I love Node, and am consistently impressed by npm, but pretending that these
technologies represent a "paradigm shift" and some sort of cohesive shift away
from frameworks is faintly ridiculous.

If you work on a team and are faced with the task of creating a large app your
choice is to pick a framework or create your own from libraries. I'd argue
that a (good) framework is likely to be better because the conventions are
likely clearer and better documented than anything you cook up yourself by
combining libraries and filling in gaps with your own code.

------
d4mn
I started using sails.js and I loved it. I'm new in node so I needed some
starting point. Before that I was coding in php and used frameworks.
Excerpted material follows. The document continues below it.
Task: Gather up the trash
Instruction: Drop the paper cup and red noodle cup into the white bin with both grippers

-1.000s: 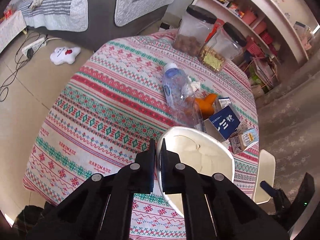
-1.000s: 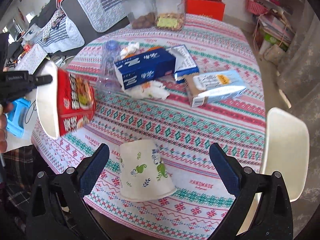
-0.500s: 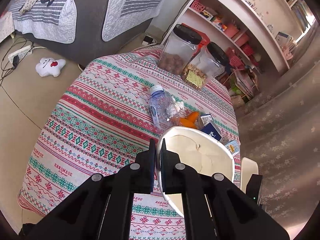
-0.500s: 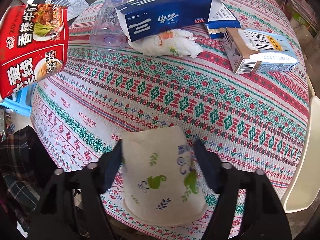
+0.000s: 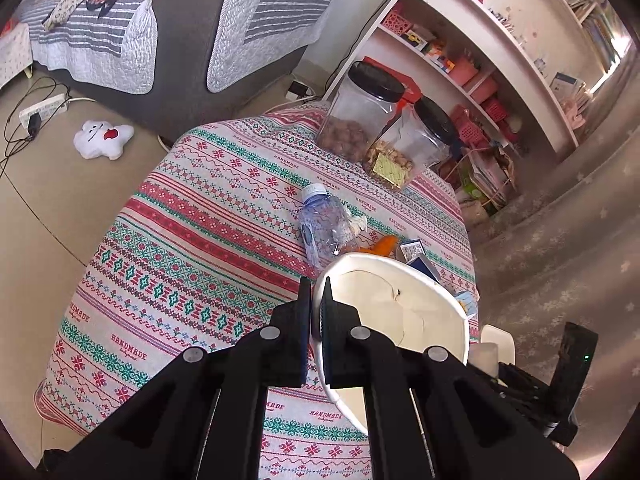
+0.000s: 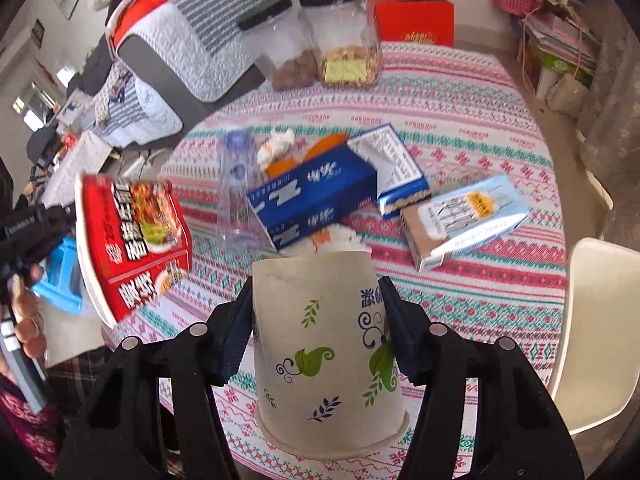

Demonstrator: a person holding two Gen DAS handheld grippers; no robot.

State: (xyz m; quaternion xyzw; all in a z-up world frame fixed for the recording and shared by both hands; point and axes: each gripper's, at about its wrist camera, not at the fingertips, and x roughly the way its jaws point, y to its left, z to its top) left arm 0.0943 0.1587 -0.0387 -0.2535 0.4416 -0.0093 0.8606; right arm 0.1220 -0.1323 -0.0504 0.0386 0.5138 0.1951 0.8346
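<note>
My left gripper (image 5: 315, 300) is shut on the rim of a red instant-noodle bowl (image 5: 396, 312), held above the table's near edge; the bowl also shows at the left of the right wrist view (image 6: 132, 240). My right gripper (image 6: 316, 308) is shut on an upside-down white paper cup with green leaves (image 6: 324, 352), lifted off the cloth. On the table lie a clear plastic bottle (image 6: 236, 196), a blue tissue box (image 6: 312, 196), crumpled tissue (image 6: 276, 144), orange peel (image 6: 324, 144), a blue-white pack (image 6: 400, 168) and a milk carton (image 6: 464, 220).
Two black-lidded jars (image 5: 360, 116) (image 5: 412, 148) stand at the table's far side. A white chair (image 6: 592, 332) is at the right of the round table with the patterned cloth (image 5: 192, 216). A blue stool (image 6: 60, 280) and a sofa (image 5: 180, 20) are to the left.
My right gripper has closed on the paper cup and lifted it from the cloth. My left gripper has risen and pulled back with the noodle bowl.
</note>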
I
couldn't imagine working without one so I started to look into node
frameworks. All of them have good sides and bad. But sails.js was the one
which I loved from first sight. I don't know why but it looked so similar to
php frameworks I used. It was very simple for me so I started working with it
and contributing. Yeah this framework lacks some futures but it's only a time
question when it gets better and better. Because I think this framework will
become choice number 1 for starting coders. Good luck guys and nice job!

------
mweibel
I've looked the past week into sails.js. It brings a really cool new way to
MVC Frameworks and makes it easy to do certain aspects. What I missed (and
that's why I'm using express.js now) is the documentation (lacking) and
testability (lacking as well). Also the ORM is really lacking. I'd recommend
the authors to look into an existing ORM (sequelize or node-orm2) instead of
creating an own one.

Sails certainly needs more polishing but I look forward to use it in the
future at some point, because I really like what it wants to accomplish.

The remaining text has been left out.